All lines between the start of the listing below and the line containing "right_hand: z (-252", inclusive, must be repeated exactly.

╭─ SOURCE MATERIAL

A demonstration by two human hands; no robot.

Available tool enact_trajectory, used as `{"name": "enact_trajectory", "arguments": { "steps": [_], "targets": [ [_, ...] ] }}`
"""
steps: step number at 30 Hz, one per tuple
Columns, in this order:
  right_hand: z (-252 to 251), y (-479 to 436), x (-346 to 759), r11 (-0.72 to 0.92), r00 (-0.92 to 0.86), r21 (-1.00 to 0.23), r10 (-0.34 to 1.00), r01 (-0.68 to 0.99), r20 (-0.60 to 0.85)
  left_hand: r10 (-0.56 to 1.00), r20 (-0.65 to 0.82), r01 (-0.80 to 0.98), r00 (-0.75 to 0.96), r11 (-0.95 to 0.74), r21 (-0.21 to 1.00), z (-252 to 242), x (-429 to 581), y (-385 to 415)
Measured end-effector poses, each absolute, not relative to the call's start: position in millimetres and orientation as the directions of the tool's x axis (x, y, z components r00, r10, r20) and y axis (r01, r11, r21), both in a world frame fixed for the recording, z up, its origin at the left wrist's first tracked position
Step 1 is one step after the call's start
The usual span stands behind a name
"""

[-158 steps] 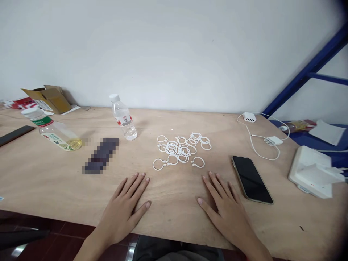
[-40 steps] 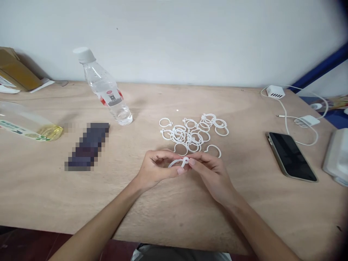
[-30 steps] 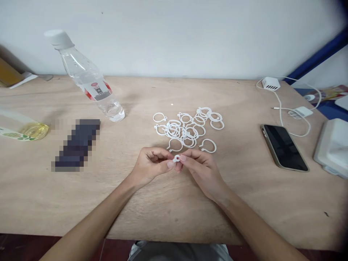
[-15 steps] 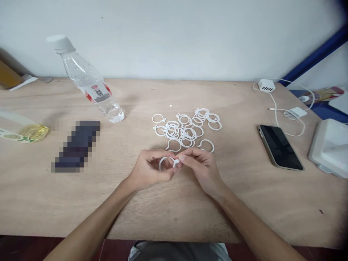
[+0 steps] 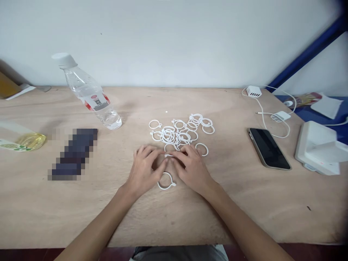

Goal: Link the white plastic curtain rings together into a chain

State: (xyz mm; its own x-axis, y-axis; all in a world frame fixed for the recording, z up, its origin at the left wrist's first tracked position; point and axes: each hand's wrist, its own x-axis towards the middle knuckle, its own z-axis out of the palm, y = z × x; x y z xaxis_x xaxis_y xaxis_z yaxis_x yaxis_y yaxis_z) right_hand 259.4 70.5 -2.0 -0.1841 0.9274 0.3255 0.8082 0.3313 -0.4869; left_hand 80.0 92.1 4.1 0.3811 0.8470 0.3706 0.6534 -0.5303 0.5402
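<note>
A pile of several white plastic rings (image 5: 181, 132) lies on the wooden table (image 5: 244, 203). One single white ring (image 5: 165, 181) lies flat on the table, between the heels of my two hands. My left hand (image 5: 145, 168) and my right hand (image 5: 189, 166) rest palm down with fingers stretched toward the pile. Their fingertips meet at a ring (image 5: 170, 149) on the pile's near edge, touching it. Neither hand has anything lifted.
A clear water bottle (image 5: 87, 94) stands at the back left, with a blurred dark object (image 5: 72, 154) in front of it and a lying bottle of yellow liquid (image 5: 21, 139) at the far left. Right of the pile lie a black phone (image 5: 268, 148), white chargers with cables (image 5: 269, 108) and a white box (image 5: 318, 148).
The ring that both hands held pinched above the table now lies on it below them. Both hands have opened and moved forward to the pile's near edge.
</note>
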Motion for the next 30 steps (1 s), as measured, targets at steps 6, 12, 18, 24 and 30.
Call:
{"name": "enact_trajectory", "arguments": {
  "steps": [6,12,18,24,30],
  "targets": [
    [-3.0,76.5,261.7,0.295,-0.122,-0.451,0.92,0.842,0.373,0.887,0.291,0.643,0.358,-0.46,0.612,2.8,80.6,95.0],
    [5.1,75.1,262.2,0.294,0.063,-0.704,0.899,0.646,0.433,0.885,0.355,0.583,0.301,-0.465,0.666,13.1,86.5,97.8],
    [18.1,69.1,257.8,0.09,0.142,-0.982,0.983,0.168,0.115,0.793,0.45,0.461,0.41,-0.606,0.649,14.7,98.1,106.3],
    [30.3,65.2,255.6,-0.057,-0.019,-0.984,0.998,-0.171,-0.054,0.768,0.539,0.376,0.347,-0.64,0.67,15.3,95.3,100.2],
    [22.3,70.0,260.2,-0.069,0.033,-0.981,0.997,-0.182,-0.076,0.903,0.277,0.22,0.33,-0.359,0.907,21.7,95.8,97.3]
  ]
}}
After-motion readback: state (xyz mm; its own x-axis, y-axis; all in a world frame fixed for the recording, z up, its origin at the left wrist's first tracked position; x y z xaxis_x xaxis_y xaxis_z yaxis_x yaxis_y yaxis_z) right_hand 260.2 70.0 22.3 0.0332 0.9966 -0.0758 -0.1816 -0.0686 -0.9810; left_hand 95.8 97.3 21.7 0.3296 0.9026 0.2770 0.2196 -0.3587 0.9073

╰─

ANSWER SECTION:
A demonstration by two human hands; no robot.

Available tool enact_trajectory, used as `{"name": "enact_trajectory", "arguments": { "steps": [_], "targets": [ [_, ...] ] }}`
"""
steps: step number at 30 Hz, one per tuple
Columns, in this order:
  right_hand: z (-252 to 251), y (-479 to 436), x (-346 to 759), r11 (-0.72 to 0.92), r00 (-0.92 to 0.86), r21 (-1.00 to 0.23), r10 (-0.34 to 1.00), r01 (-0.68 to 0.99), r20 (-0.60 to 0.85)

The answer requires no further additions.